The Legacy of Mercury Pollution in California's Bay Area
Sigi Ocker is a senior at The Urban School of San Francisco and is attending Whittier College in the Fall. Sigi finds interest in Evolutionary Biology and Environmental Science and will likely pursue a degree in one of these areas.
California Bay Area fishermen are losing business due to increased awareness of mercury contamination in their fish. Members on the lower end of the socio economic class spectrum are complaining about clean fish availability and soaring prices of fish. The Bay Area is experiencing the full effect of mercury accumulation in the Bay’s aquatic sediment and marsh-land zones.

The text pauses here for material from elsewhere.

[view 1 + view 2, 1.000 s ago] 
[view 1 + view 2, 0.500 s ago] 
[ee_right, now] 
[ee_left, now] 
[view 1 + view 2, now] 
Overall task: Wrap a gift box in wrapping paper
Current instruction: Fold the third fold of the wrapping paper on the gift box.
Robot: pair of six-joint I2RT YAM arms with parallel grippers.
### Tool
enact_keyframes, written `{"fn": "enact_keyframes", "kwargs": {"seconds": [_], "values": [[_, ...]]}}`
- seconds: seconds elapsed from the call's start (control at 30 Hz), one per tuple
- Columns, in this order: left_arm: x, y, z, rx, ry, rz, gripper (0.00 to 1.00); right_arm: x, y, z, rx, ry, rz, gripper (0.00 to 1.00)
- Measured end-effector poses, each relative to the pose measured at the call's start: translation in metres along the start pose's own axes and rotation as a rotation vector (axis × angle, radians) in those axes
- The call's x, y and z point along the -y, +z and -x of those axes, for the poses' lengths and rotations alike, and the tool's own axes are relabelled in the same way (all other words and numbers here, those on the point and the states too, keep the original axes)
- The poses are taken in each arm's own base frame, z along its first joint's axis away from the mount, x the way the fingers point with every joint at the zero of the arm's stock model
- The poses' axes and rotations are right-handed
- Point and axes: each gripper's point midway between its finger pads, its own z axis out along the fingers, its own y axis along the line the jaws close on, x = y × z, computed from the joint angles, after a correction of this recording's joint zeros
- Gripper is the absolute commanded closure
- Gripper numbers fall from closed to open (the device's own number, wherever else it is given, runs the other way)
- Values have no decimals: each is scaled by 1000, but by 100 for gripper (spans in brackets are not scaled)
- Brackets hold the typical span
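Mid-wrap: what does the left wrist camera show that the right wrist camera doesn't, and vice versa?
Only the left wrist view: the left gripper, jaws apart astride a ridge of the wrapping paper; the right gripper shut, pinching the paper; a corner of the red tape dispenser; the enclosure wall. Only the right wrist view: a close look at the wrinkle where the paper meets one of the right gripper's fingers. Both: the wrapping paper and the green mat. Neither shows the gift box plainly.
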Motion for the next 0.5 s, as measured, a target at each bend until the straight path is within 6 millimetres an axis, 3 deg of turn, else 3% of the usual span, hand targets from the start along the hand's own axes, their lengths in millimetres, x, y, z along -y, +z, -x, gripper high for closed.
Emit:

Mercury, upon reaching aquatic systems, is converted by marine bacteria to methyl-mercury. Methyl-mercury is a neurotoxin that biomagnifies, or increases in dosage, as it works its way up the aquatic food chain. So, as bigger fish eat mercury saturated smaller fish, the bigger fish’s tissue then becomes stained or sown with the methyl-mercury. By the time these higher trophic level fish are consumed by humans, the neurotoxin has then biomagnified to an extent that makes it volatile and harmful to any organism’s nervous system. The adverse effects of methyl-mercury include: Fetus development issues in pregnant mothers, possibility of impaired neurological development or impaired brain development. Effects also include problems with cognitive thinking, memory retention, attention span, and motor and visual spatial skills.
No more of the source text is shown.